> [About this task]
Copy out exactly the lines from the one with "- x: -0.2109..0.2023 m" through the last line of the listing below, both included, but none of the pictures.

> [Data block]
┄┄┄┄┄┄┄┄┄┄

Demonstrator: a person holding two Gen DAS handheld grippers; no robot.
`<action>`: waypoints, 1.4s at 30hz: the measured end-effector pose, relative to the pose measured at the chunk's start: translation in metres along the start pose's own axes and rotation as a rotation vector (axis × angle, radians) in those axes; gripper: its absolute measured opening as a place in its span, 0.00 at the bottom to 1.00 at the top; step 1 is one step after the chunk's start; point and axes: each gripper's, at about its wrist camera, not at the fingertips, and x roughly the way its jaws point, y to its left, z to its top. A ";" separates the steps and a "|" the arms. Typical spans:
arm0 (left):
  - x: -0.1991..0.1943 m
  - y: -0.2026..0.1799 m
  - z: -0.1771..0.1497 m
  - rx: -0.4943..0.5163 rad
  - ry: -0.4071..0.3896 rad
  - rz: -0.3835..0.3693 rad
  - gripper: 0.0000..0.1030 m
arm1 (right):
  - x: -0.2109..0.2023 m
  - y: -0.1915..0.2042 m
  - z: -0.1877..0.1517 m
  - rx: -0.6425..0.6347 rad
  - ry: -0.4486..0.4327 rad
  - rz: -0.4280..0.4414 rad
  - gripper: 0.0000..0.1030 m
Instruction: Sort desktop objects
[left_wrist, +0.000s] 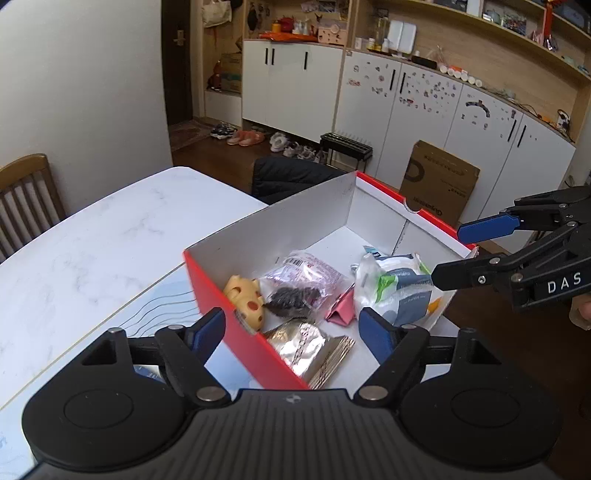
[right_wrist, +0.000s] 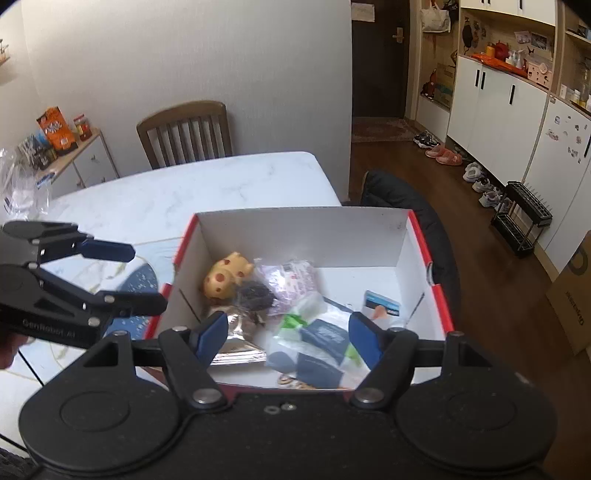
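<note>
- The red cardboard box (right_wrist: 439, 306) with a white inside stands open on the white marble-look table (right_wrist: 207, 188), near the table's edge
- Inside the box, toward its left wall, lies a yellow cheese-shaped toy (left_wrist: 246, 299) with orange spots
- Just beside the toy sits a clear packet with dark contents (left_wrist: 299, 284), and a silvery foil packet (left_wrist: 295, 343) lies in front of both
- A white plastic bag with green and dark blue packs (right_wrist: 317, 339) fills the right part of the box; a small blue card (right_wrist: 382, 303) lies on the floor of the box beyond it
- A pink folded item (left_wrist: 341, 308) shows between the clear packet and the white bag
- The left gripper (left_wrist: 295, 330) hangs above the box's near left wall with its blue-padded jaws spread apart and nothing between them
- The right gripper (right_wrist: 286, 332) hovers over the bag, jaws likewise spread wide, pads clear of the contents
- A wooden chair (right_wrist: 184, 133) stands at the far side of the table
</note>
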 end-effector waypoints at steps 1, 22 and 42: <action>-0.003 0.001 -0.002 -0.001 -0.002 -0.001 0.77 | -0.001 0.003 -0.001 0.005 -0.005 0.002 0.70; -0.050 0.016 -0.038 -0.006 -0.042 -0.014 1.00 | -0.029 0.051 -0.019 0.060 -0.068 -0.037 0.74; -0.088 0.023 -0.072 -0.025 -0.095 0.014 1.00 | -0.044 0.082 -0.044 0.093 -0.097 -0.059 0.76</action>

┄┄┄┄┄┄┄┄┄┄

> [Answer to the problem]
  - x: -0.2109..0.2023 m
  - y: -0.1915..0.2042 m
  - z: -0.1877..0.1517 m
  - rx: -0.6425..0.6347 rad
  - ry: -0.4486..0.4327 rad
  - rz: -0.4280..0.4414 rad
  - gripper: 0.0000..0.1030 m
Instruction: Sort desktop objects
[left_wrist, +0.000s] 
[right_wrist, +0.000s] 
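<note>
- The red cardboard box (right_wrist: 439, 306) with a white inside stands open on the white marble-look table (right_wrist: 207, 188), near the table's edge
- Inside the box, toward its left wall, lies a yellow cheese-shaped toy (left_wrist: 246, 299) with orange spots
- Just beside the toy sits a clear packet with dark contents (left_wrist: 299, 284), and a silvery foil packet (left_wrist: 295, 343) lies in front of both
- A white plastic bag with green and dark blue packs (right_wrist: 317, 339) fills the right part of the box; a small blue card (right_wrist: 382, 303) lies on the floor of the box beyond it
- A pink folded item (left_wrist: 341, 308) shows between the clear packet and the white bag
- The left gripper (left_wrist: 295, 330) hangs above the box's near left wall with its blue-padded jaws spread apart and nothing between them
- The right gripper (right_wrist: 286, 332) hovers over the bag, jaws likewise spread wide, pads clear of the contents
- A wooden chair (right_wrist: 184, 133) stands at the far side of the table
</note>
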 end-effector waypoints at steps 1, 22 and 42: <action>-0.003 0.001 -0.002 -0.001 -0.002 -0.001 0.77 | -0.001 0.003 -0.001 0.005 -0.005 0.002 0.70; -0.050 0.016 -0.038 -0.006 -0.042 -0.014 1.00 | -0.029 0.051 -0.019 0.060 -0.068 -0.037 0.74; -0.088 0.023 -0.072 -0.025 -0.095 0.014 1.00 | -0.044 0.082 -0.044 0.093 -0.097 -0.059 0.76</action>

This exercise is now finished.